Microsoft Ports OpenSSH to Windows, Opens Up the Code on GitHub

[Batu69]

Company aims for 100% feature parity by mid-2016

Earlier this summer, Microsoft announced initial plans to officially support OpenSSH on Windows, and now, after a summer-long coding session alongside developers from NoMachine, the company has not only made headway with its work, but is also doing something unthinkable a few years back, and open-sourcing the code, remaining aligned with the spirit and customs of the SSH community.

OpenSSH stands for OpenBSD Secure Shell, and is a collection of security tools and utilities based around the SSH (Secure Shell) protocol.
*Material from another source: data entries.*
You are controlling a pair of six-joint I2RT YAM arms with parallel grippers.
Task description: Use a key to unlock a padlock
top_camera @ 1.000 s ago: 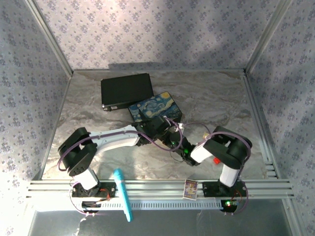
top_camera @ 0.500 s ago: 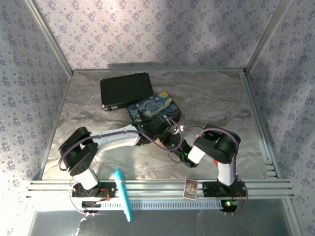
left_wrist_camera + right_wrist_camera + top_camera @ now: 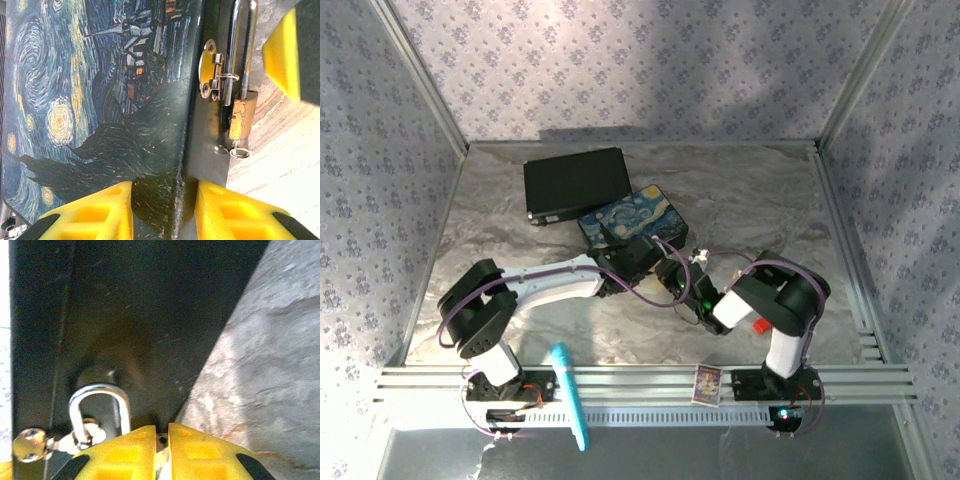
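Marble tabletop (image 3: 760,200): left gripper (image 3: 165,189) clamps painted box (image 3: 75,100) (padlock (image 3: 242,117) hanging), right gripper (image 3: 162,430) pinched closed

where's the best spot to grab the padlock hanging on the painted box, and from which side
Probably the padlock by its brass body, pinched across its narrow sides, coming in from the table side. The shackle is thin and threaded through the hasp, so it offers little to hold, and the wall of the painted box blocks the other side.
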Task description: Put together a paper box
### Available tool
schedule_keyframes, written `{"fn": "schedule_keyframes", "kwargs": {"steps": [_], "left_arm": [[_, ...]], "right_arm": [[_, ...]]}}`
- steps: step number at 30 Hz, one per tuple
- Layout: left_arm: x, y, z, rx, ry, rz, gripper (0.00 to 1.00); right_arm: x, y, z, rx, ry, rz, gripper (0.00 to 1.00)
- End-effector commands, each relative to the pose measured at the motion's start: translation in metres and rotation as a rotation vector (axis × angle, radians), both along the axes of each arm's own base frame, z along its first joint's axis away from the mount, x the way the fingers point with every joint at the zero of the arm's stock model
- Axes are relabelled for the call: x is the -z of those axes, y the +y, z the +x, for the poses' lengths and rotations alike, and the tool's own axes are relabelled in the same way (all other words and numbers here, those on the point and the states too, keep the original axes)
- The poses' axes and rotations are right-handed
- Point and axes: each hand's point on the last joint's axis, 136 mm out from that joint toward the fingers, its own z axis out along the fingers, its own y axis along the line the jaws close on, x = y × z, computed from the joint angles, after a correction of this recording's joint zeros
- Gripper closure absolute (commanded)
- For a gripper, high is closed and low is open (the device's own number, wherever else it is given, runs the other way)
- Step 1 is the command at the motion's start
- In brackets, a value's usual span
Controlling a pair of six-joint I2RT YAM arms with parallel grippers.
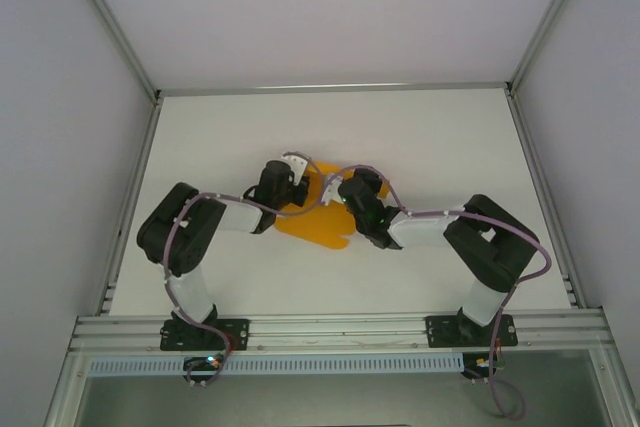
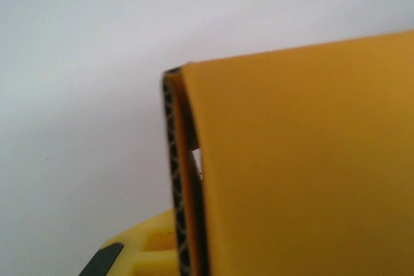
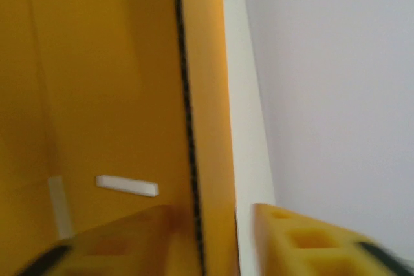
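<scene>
- Lying at the middle of the surface (image 1: pixel 420 127), the paper box (image 1: pixel 318 225) is a bright orange sheet, partly folded up, between the two arms' wrists.
- The left pincer (image 1: pixel 293 167) meets the sheet's far left edge. In the left wrist view a yellow finger (image 2: pixel 147 249) sits tight beside a raised card panel, and the pincer is closed on that fold.
- The right pincer (image 1: pixel 331 188) is at the sheet's far right part, its jaws apart.
- In the right wrist view an upright card wall stands between its fingers (image 3: pixel 304 240). The right-hand one is clear of the card.
</scene>
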Motion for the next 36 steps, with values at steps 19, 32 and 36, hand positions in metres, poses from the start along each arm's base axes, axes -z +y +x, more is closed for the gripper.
{"fn": "schedule_keyframes", "kwargs": {"steps": [19,32,36], "left_arm": [[-0.068,-0.009,-0.022,0.243,0.154,-0.521,1.0],[-0.023,0.036,0.021,-0.204,0.26,-0.263,1.0],[-0.013,0.063,0.026,-0.382,0.29,-0.117,1.0]], "right_arm": [[-0.103,-0.009,-0.068,0.015,0.545,1.064,0.03],[-0.116,0.01,-0.061,-0.023,0.56,1.128,1.0],[-0.123,0.012,-0.07,-0.052,0.545,1.129,1.0]]}}
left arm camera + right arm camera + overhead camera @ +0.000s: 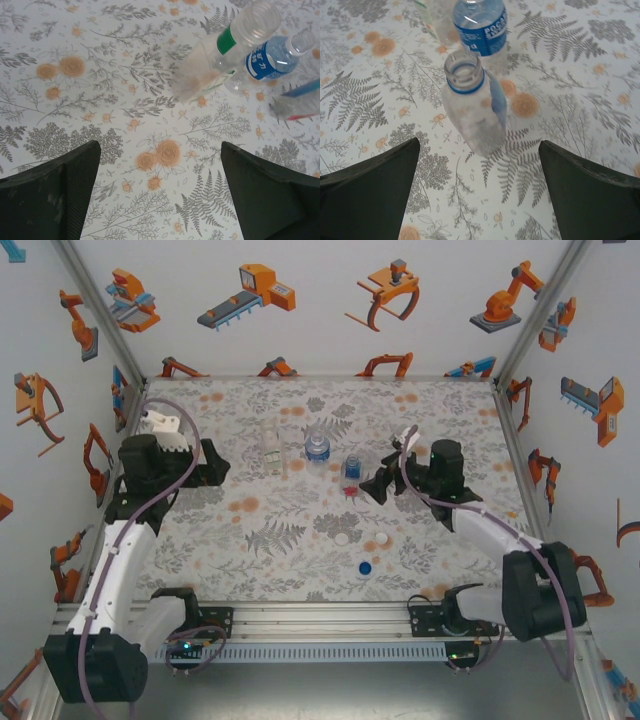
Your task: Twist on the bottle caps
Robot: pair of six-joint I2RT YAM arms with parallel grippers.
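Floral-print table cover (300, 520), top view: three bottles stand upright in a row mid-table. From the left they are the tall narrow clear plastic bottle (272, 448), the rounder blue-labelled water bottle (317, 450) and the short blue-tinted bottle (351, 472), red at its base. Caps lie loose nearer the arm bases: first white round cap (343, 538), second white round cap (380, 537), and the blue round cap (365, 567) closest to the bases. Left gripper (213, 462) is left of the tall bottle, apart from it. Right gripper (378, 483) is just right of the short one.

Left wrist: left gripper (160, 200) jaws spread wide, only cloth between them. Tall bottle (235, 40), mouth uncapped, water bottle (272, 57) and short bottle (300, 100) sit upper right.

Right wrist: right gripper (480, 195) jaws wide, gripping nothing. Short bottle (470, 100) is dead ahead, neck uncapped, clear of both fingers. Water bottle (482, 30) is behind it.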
If you're not familiar, the SSH protocol is one of the safest ways through which users can authenticate on other computers over unsecured networks.

The protocol and the subsequent OpenSSH tools have been widely adopted in the *NIX community and have been at the base of many security products.

Microsoft's OpenSSH port will be part of PowerShell

Back in June, after decades during which it had practically ignored OpenSSH, Microsoft announced initial plans to support some of the tools inside the Windows PowerShell, a powerful task automation framework made up of a command-line shell and a special scripting language built on top of the .NET Framework.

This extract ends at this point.